## ACTIVITY
How many lines in this data contain the string "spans"? Reply with the number only.

## TASK INPUT
^^^^^^^^^^^^^^^^

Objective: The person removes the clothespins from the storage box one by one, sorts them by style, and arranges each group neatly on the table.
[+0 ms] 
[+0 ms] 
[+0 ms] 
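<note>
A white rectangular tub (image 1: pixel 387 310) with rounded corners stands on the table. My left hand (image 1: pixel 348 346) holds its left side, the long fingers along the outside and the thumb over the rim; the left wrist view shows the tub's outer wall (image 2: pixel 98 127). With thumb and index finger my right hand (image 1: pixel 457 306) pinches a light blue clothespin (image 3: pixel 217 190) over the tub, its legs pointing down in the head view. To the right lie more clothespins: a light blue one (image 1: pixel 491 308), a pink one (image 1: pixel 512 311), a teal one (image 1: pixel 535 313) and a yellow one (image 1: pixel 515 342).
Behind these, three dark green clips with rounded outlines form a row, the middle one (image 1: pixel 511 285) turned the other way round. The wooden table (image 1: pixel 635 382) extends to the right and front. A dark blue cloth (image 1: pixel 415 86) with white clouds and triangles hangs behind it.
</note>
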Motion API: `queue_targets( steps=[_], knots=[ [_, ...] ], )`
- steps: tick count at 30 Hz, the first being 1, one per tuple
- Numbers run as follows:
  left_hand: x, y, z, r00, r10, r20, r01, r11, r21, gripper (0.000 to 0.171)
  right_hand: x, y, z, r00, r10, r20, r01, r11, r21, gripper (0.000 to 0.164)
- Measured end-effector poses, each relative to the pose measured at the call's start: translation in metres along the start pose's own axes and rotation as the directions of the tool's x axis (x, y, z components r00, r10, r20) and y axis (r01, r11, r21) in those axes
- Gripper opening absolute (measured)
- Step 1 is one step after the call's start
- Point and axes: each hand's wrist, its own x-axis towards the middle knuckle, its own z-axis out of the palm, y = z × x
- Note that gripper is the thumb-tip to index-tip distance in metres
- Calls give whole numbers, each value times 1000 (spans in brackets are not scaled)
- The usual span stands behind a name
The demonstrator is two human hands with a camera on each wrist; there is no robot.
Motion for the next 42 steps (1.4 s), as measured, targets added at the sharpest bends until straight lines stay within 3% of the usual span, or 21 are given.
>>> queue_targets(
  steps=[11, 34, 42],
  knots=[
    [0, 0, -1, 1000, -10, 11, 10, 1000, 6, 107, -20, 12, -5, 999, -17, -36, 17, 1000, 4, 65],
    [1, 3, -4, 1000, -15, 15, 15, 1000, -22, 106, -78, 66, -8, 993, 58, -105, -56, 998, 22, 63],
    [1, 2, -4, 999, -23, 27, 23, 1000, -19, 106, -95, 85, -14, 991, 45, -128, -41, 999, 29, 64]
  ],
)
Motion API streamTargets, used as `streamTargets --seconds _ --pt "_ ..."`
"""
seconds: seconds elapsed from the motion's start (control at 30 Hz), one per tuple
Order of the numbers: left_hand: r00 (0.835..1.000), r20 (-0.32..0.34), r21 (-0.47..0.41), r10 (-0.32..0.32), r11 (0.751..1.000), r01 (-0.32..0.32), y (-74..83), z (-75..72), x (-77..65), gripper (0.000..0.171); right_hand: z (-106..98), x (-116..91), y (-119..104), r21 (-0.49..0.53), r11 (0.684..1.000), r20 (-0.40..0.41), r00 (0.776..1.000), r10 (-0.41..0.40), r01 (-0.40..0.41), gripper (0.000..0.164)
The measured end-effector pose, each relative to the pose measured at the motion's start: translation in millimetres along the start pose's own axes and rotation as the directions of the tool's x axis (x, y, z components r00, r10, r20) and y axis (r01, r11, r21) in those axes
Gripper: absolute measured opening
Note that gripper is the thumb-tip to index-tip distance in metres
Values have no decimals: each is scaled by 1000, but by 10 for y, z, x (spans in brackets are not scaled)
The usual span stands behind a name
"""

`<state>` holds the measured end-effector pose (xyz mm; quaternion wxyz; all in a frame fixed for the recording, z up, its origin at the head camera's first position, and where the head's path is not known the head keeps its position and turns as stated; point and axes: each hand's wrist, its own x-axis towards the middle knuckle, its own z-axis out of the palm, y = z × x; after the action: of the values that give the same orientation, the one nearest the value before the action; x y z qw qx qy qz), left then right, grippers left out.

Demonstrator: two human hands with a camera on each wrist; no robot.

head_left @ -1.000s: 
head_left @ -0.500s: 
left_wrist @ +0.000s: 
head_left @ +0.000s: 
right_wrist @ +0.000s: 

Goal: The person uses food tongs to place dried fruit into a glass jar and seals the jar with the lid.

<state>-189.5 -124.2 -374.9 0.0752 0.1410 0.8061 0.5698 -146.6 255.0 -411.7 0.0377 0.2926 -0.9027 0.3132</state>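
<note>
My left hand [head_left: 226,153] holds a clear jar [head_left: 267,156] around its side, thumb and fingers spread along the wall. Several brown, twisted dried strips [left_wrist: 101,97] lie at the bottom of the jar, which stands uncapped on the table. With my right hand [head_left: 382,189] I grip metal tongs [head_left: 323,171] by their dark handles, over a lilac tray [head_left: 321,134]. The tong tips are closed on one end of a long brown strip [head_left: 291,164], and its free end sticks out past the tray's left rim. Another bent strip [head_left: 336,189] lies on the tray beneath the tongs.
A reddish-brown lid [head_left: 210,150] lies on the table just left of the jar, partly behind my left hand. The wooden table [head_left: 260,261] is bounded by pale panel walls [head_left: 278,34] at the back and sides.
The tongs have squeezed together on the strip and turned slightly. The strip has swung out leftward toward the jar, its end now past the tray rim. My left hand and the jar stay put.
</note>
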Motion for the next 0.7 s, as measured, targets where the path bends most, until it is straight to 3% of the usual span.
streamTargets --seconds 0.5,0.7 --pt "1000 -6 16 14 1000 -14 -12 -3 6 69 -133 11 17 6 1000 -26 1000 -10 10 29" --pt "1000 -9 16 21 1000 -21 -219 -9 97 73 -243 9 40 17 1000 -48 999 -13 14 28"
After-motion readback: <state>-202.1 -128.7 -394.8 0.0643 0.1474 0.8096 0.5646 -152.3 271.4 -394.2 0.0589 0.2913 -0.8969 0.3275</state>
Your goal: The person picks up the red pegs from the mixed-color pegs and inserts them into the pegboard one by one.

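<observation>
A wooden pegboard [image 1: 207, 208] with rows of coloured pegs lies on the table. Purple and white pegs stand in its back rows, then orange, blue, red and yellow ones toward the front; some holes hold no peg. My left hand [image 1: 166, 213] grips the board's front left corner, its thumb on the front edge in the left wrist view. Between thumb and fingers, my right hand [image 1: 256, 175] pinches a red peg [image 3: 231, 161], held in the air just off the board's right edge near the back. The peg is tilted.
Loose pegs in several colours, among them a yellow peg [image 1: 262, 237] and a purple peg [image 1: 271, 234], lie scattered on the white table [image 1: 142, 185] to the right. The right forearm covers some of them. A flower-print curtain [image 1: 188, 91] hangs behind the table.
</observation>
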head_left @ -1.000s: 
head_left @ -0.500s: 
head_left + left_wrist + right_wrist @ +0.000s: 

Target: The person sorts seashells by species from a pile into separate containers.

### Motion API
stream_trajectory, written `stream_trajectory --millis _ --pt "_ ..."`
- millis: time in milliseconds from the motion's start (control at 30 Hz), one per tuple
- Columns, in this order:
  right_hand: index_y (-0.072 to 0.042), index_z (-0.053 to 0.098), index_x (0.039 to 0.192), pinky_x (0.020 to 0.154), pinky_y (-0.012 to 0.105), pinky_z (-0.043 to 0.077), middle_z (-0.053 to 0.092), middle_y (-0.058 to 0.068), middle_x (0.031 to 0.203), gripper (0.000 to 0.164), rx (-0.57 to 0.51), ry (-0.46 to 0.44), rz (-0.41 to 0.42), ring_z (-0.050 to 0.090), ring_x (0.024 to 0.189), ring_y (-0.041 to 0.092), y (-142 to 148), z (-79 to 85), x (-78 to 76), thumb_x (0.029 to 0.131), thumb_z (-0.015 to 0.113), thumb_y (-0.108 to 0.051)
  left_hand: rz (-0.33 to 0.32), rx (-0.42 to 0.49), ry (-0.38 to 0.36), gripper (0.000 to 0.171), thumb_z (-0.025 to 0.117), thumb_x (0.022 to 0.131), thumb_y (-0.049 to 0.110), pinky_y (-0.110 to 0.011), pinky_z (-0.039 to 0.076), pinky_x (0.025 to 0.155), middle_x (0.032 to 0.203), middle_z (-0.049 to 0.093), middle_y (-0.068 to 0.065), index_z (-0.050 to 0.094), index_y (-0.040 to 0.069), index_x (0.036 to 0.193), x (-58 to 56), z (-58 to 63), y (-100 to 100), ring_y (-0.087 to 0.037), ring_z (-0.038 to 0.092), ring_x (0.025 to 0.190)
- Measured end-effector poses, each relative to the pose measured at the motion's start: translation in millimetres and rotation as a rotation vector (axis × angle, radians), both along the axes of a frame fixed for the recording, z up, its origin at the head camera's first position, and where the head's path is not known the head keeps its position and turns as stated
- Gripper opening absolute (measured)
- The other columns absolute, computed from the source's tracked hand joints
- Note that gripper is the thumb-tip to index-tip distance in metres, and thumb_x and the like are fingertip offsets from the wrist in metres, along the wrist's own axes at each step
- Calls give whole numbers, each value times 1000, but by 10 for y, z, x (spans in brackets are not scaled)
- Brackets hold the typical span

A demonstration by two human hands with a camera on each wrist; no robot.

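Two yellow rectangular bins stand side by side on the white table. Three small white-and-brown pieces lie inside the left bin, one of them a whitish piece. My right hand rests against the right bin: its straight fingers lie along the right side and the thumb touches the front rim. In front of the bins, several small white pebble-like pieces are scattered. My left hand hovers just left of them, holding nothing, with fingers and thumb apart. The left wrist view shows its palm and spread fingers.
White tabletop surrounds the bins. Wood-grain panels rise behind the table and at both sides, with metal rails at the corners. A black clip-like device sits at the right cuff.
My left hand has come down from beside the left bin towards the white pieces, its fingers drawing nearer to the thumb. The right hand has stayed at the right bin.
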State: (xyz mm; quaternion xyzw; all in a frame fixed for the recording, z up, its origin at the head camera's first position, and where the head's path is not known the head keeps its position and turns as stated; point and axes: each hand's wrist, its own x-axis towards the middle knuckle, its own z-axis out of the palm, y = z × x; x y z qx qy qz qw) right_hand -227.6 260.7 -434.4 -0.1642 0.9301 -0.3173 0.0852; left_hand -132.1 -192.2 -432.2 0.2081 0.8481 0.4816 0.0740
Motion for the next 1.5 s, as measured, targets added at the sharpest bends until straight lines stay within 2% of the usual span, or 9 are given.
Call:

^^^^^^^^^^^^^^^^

## ANSWER SECTION
3